Мне до одури страшно. Но я не его боюсь, а того, что с ним стало.
— Ты просто так уйдешь? — бросаю ему в спину.
Внешне сразу подбираюсь. Откидываю влажные волосы и расправляю плечи.
Вообще, стрессоустойчивость у меня в крови. Мой отец — генерал, который с легкостью может отметать эмоции. Мама — известная певица, собирающая стадионы, она способна держать лицо в любой ситуации. Меня никогда не воспитывали нежным цветочком.
В обычной жизни я именно та девочка, которая никогда не полезет за словом в карман и не даст себя в обиду. Еще та скандалистка. И да, здравая доля эгоизма во мне тоже присутствует.
— Снова струсишь? — окончательно набравшись смелости, опускаю ноги на пол. Выпрямляюсь.
Данис уже замер у двери. Именно этого я и добивалась. Смутить его. Напомнить о том, кто он на самом деле! Жалкий трус и предатель.
— А может, убьешь меня? — делаю несколько шагов к нему, хоть все еще и опасаюсь оказаться слишком близко. — Как того…
Обрываю себя на полуслове, потому что Данис наконец-то разворачивается.
Обдает меня таким взглядом, что поджилки леденеют. Сглатываю, чуть запрокидывая голову.
— Почему ты здесь? С ними? — привстаю на носочки и все же касаюсь ладонью немного шершавой щеки. — Ты никогда не хотел быть таким, а теперь убил человека…
Мои слова звучат совсем тихо, их затмевают даже удары сердца.
— Он не первый, — Данис сжимает мое запястье, а потом и вовсе убирает от себя мою руку. — И явно не последний. Не обольщайся на мой счет, Катя. Я больше не тот человек, которым ты меня помнишь.
— Так не бывает, — делаю шаг, прижимаясь к его груди. Не обнимаю, нет. Мы просто стоим. Вот так, близко-близко.
Я слышу размеренные удары его сердца и свое дыхание. Запах мужской туалетной воды кружит голову, а может, это все близость? Полтора года прошло с момента, как он ушел из моей жизни, но я так и не смогла забыть. Очень хотела, но меня постоянно тянуло назад.
Такие отношения как болото. Они затягивают. А непонимание поступков только подкрепляет истерию и желание докопаться до сути. Итог — вопросов все так же много, а чувства никуда не исчезли.
— Переоденься, через полчаса мы уезжаем.
У него металл в голосе, который меня убивает.
Разве ты не видишь, что мне больно?
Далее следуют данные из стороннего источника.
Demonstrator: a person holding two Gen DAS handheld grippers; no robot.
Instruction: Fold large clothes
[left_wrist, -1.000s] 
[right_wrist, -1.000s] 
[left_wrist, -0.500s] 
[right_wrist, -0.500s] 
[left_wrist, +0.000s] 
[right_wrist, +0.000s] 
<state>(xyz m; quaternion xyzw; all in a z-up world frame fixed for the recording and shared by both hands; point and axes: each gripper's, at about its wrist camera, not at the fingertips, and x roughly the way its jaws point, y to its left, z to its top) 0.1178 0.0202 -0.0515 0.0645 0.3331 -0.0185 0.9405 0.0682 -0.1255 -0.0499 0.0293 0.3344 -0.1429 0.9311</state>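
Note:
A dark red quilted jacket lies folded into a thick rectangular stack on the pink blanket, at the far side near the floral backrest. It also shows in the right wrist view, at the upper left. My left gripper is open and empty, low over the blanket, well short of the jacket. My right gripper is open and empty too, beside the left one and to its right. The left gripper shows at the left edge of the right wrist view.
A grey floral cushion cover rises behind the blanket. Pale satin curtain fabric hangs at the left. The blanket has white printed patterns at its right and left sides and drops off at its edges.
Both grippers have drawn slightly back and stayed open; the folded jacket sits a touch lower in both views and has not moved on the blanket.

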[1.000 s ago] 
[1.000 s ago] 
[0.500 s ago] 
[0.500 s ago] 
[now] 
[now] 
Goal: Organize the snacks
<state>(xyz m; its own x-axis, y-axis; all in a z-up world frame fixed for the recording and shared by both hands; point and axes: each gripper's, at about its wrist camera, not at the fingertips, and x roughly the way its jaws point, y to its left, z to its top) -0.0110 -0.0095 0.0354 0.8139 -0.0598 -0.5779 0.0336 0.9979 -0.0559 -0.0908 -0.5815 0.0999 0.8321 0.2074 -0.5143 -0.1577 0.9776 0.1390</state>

Не чувствуешь, что я практически на грани?
У меня губы дрожат, но я набираюсь смелости, чтобы отстоять себя. Возможно, глупо, потому что снова его поддеваю. Наверное, в моей ситуации, за черт знает сколько километров от дома, мне следовало бы просто молчать. Слушаться всего, что он мне говорит. Но бунтарская натура не позволяет.
— Приказывать будешь своей жене, — цежу сквозь зубы.
Кайсаров на мой выпад никак не реагирует. Стоит так же неподвижно.
— Она и без этого послушная, — добивает с насмешкой. — Я серьезно, Катя, часа через два сюда приедут совсем не добрые дяди, и, если ты не поторопишься, трупов будет больше. Или стать наложницей в гареме шейха — это какой-то твой изощренный план?
— Пошел ты, — отталкиваю его и, круто развернувшись на пятках, бегу к кровати. Зажигаю лампу, стоящую на тумбочке, и только сейчас замечаю лежащие на кресле женские вещи.
— Размерчик не совсем твой, но других тут нет. Одевайся, жду тебя внизу.
Дверь хлопает, и все, что я могу, это показать фак от бессилия. Причем даже не Кайсарову, а захлопнувшейся деревяшке. Хотя он сейчас ничуть не эмоциональнее ее.
Шмыгая носом от накативших слез, натягиваю на себя серый спортивный костюм на два размера больше и всовываю ноги в кроссовки. Они, к счастью, по размеру.
Набросив на лицо капюшон, выхожу из комнаты. Как только оказываюсь за ее пределами, страх тут же поднимает голову. Привстав на носочки, вытягиваю шею, чтобы посмотреть, что происходит внизу.